Depends how you use it.

If you just want to execute it then it is a footgun - using only the !command syntax.

If you use the !command:p syntax then you are just printing what command has been executed instead of invoking it.

Example.

    % uname
    FreeBSD
    
    % !uname
    uname
    FreeBSD
    
    % !uname:p
    uname
    
    %
Right, but the up arrow didn't get in their way, right? So why get mad?

I imagine that how it worked for them before is that the up arrow would move the cursor to the previous line into the output of the previous command, while feeding the arrow key escape sequences to the shell prompt as part of the command. IOW, a pretty useless and annoying key right? Why even press it?
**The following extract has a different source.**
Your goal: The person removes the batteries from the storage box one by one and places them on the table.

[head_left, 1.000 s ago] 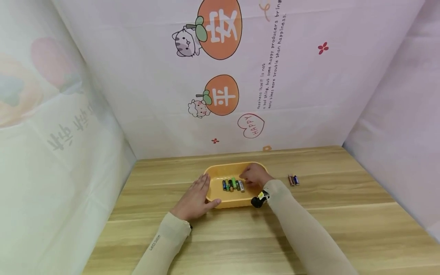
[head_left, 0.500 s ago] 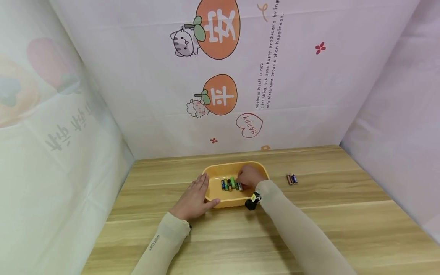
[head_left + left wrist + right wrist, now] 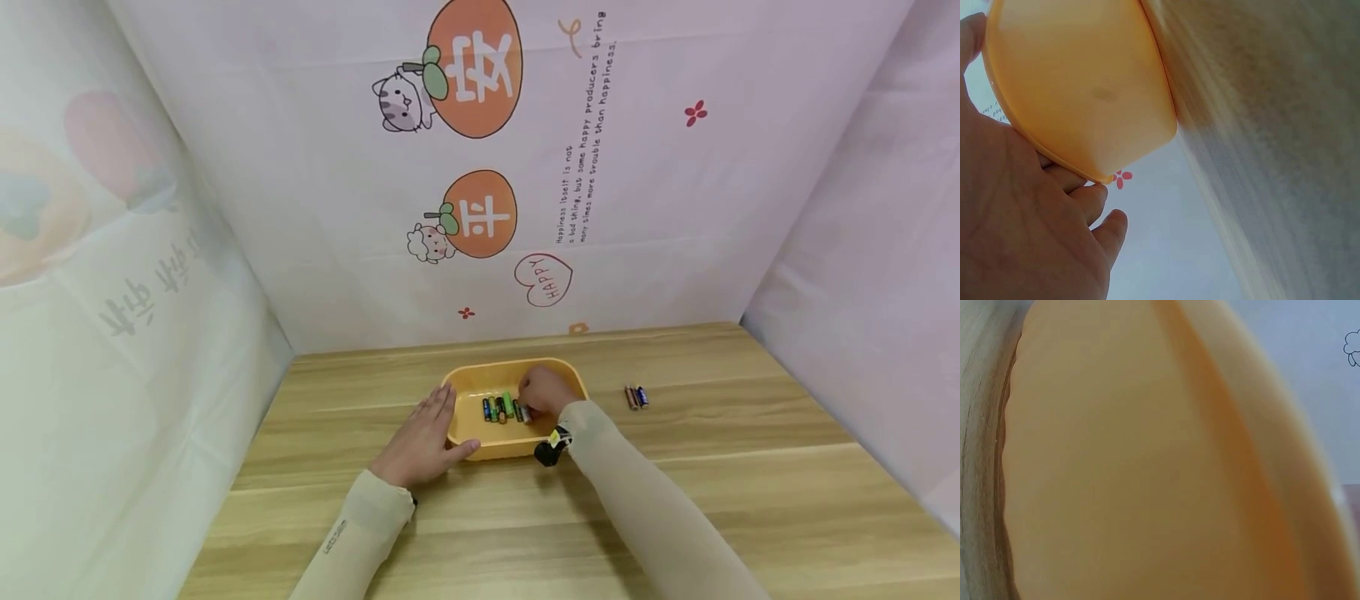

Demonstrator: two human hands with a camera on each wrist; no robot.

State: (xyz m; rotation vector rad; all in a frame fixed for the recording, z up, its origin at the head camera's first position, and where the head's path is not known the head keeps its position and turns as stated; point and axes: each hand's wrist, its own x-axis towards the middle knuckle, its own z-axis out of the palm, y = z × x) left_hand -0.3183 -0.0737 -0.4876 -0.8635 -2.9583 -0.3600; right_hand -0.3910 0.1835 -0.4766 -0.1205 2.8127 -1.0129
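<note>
In the head view a yellow plastic basin (image 3: 491,452) stands on the wooden table. Inside it lies a row of several small batteries (image 3: 502,408), blue, green and dark. My left hand (image 3: 420,437) rests on the basin's left end, fingers straight along the rim and thumb at the near side. The left wrist view has that hand (image 3: 1035,212) against the outside of the basin (image 3: 1085,75). My right hand (image 3: 546,390) reaches into the basin's right part, its curled fingers at the silver battery (image 3: 526,415) at the row's right end. Its fingertips are partly hidden.
Two more batteries, one brown (image 3: 632,397) and one blue (image 3: 642,396), lie side by side on the table (image 3: 712,467) to the right of the basin. White printed cloth (image 3: 337,208) closes off the back and both sides. The basin's wall (image 3: 1122,456) fills most of the right wrist view.
My right hand has moved left and down inside the basin, onto the silver battery at the row's end. The left hand has stayed at the rim. The head view has shifted slightly.
</note>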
How did they notice readline?

from what I can tell he was looking hard for problems.

He also noticed that if you ran 9 "yes" commands on a 8 core machine, the CPU wasn't allocated in 8/9ths units (one process always got a lot less CPU). he was used to much more predictible CPU scheduler on multiprocessor systems (spoilt by TruCluster). Linux later adopted a better scheduler (fair share) so imho he was right on that one, even if "yes" is a terribly performance metric.

It seems the lesson here is that changing things out from under someone isn't a good look. What would have been the cost in not changing users' shells for them?
Everybody else has a worse shell.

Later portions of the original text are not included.